[Exercise aim]
Below are the records; copy every line in them that holds the string "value".

[Data records]
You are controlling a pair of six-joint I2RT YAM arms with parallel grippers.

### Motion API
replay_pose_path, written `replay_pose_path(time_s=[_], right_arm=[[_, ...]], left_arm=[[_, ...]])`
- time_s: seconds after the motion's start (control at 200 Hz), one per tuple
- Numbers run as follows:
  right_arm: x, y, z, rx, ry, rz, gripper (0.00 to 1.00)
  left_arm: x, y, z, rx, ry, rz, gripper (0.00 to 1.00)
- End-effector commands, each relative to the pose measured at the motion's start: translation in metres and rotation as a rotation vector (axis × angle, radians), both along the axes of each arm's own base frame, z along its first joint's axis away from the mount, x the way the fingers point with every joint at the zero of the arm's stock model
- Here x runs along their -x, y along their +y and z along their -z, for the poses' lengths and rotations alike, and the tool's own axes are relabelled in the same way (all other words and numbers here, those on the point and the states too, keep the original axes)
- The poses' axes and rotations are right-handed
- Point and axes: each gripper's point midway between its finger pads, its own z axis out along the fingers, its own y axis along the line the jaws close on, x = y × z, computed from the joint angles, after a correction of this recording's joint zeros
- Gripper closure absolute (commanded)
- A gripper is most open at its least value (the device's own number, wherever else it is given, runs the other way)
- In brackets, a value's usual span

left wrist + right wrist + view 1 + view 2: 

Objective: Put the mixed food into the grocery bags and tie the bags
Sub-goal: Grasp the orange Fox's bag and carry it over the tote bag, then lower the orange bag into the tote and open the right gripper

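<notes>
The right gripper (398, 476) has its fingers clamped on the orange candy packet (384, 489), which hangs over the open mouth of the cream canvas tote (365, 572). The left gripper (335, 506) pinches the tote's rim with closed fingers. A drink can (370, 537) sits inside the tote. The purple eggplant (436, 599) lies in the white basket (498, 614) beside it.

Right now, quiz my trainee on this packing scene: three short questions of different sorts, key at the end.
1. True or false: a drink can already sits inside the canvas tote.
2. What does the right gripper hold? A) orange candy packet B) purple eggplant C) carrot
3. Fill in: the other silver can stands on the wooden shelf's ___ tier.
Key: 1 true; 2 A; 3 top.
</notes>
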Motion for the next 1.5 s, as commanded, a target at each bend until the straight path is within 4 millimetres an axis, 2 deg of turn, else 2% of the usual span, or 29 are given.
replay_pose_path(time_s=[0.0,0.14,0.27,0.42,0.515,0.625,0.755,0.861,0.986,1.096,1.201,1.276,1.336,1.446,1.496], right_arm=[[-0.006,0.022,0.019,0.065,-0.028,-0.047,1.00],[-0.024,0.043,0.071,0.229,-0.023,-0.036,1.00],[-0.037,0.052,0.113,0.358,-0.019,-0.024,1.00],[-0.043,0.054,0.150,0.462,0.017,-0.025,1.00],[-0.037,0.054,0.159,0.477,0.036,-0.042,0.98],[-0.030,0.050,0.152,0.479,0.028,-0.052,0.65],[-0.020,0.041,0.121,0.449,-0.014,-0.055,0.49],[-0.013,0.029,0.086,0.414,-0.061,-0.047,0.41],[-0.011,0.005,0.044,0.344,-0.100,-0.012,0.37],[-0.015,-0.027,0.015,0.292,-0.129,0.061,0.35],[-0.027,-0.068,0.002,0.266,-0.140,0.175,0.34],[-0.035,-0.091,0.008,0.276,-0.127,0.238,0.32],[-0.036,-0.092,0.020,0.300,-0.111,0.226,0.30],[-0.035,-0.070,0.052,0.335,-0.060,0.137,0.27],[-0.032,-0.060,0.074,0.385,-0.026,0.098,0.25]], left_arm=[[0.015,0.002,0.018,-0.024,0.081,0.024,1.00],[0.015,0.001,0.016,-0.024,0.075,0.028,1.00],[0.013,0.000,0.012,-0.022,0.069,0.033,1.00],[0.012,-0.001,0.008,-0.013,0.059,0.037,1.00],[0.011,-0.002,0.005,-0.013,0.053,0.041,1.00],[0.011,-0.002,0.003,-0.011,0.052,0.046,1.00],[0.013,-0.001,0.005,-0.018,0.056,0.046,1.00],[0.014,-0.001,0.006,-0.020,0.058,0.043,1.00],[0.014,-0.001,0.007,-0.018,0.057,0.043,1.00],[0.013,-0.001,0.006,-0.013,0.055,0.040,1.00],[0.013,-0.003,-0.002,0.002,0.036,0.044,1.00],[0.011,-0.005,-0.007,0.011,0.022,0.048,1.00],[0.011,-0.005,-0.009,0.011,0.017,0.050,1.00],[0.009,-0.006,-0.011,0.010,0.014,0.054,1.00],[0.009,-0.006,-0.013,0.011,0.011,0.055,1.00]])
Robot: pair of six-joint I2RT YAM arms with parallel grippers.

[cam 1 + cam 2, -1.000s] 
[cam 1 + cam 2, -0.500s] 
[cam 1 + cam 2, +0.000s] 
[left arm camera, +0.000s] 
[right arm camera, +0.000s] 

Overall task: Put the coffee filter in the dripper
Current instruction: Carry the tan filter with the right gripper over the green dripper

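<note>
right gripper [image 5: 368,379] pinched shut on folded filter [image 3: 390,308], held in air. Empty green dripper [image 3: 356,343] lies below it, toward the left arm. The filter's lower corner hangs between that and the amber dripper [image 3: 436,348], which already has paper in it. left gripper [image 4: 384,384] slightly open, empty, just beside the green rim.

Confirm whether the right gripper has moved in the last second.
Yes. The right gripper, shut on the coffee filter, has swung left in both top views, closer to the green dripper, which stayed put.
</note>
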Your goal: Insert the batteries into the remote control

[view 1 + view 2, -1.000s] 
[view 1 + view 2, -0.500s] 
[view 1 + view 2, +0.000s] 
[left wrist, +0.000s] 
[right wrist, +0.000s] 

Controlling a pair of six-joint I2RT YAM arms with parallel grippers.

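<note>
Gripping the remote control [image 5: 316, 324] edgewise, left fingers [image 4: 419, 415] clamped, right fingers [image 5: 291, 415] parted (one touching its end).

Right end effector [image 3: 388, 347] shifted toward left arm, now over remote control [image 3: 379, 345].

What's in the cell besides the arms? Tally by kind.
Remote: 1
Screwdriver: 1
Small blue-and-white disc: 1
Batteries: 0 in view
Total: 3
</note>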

[Output below]
- A gripper is most open at its least value (the device's own number, wherever else it is given, runs the other way)
- In brackets, a value's usual span

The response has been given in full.